#### Recorded data

---+---

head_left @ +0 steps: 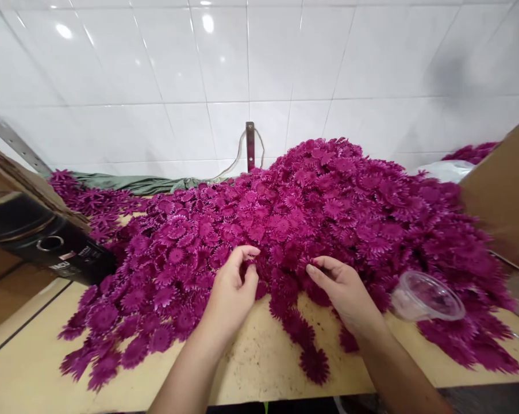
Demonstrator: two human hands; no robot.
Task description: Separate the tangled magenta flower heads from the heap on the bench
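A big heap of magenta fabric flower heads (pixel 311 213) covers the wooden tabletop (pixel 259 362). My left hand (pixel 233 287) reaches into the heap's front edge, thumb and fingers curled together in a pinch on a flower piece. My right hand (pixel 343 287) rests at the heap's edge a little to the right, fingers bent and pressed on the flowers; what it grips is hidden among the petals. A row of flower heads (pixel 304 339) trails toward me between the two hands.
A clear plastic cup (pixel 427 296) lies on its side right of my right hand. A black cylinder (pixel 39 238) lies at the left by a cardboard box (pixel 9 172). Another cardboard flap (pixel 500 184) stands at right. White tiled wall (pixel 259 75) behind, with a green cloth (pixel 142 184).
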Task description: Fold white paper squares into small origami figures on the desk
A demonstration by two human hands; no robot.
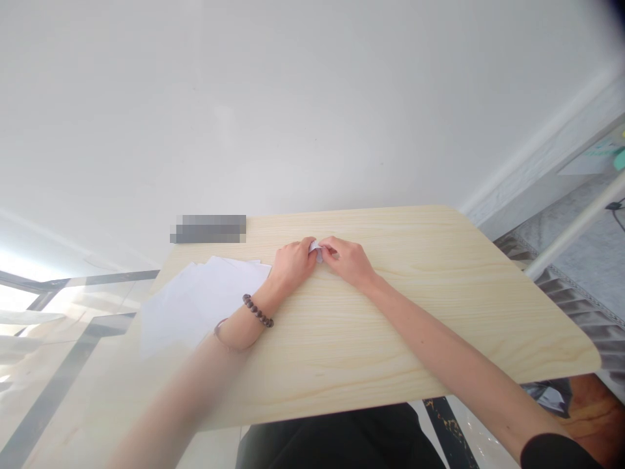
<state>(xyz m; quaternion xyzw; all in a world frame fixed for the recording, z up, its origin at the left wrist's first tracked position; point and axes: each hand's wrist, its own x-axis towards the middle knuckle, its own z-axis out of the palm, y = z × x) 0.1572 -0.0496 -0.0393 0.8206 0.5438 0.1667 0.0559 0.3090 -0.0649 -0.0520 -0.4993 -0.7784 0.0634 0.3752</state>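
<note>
At the bottom centre of the frame is a dark lap (336, 443), and just beyond it the near edge of the tabletop (312, 365) crosses the picture. Both forearms reach in from the lower corners, a beaded bracelet (258, 311) on the left wrist. Left of centre, loose sheets (195, 299) lie overlapped and partly under the left forearm, probably set aside to keep the middle free for working. The small paper (319, 255) is at the centre of the frame, between the hands: the left hand (295, 260) grips one side with its fingers closed, seemingly to steady it, while the right hand (350, 262) pinches the other side between narrow fingers, likely for finer control. Its exact shape is mostly hidden. Farther off, a pixelated patch (209, 229) covers the tabletop's far left corner, before a pale wall (312, 104).
</note>
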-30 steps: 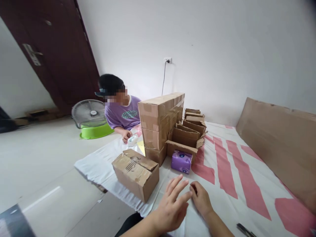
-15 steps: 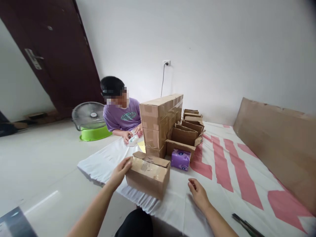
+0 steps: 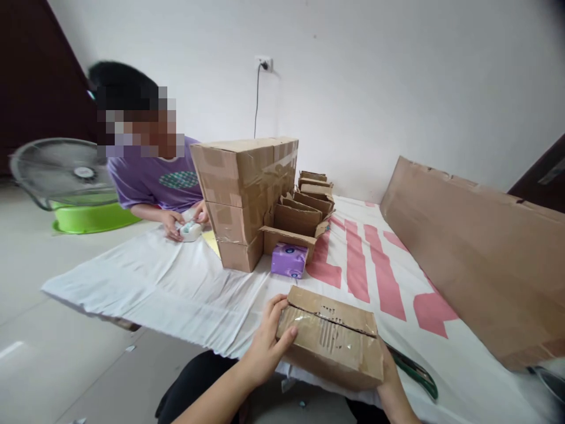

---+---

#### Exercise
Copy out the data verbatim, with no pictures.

#### The answer
head_left @ +0 steps: 
Demonstrator: two human hands; no robot.
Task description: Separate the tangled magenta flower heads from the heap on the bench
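A big heap of magenta fabric flower heads (pixel 311 213) covers the wooden tabletop (pixel 259 362). My left hand (pixel 233 287) reaches into the heap's front edge, thumb and fingers curled together in a pinch on a flower piece. My right hand (pixel 343 287) rests at the heap's edge a little to the right, fingers bent and pressed on the flowers; what it grips is hidden among the petals. A row of flower heads (pixel 304 339) trails toward me between the two hands.
A clear plastic cup (pixel 427 296) lies on its side right of my right hand. A black cylinder (pixel 39 238) lies at the left by a cardboard box (pixel 9 172). Another cardboard flap (pixel 500 184) stands at right. White tiled wall (pixel 259 75) behind, with a green cloth (pixel 142 184).
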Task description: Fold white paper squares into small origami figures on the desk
A demonstration by two human hands; no robot.
<state>(xyz m; quaternion xyzw; all in a world frame fixed for the recording, z up, its origin at the left wrist's first tracked position; point and axes: each hand's wrist, its own x-axis towards the middle knuckle, its own z-axis out of the palm, y = z × x) 0.1572 -0.0496 -0.0393 0.8206 0.5438 0.1667 0.0559 0.3090 -0.0649 -0.0520 -0.4993 -0.7784 0.0634 0.3752</state>
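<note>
At the bottom centre of the frame is a dark lap (336, 443), and just beyond it the near edge of the tabletop (312, 365) crosses the picture. Both forearms reach in from the lower corners, a beaded bracelet (258, 311) on the left wrist. Left of centre, loose sheets (195, 299) lie overlapped and partly under the left forearm, probably set aside to keep the middle free for working. The small paper (319, 255) is at the centre of the frame, between the hands: the left hand (295, 260) grips one side with its fingers closed, seemingly to steady it, while the right hand (350, 262) pinches the other side between narrow fingers, likely for finer control. Its exact shape is mostly hidden. Farther off, a pixelated patch (209, 229) covers the tabletop's far left corner, before a pale wall (312, 104).
</note>
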-30 steps: 
-15 steps: 
+0 steps: 

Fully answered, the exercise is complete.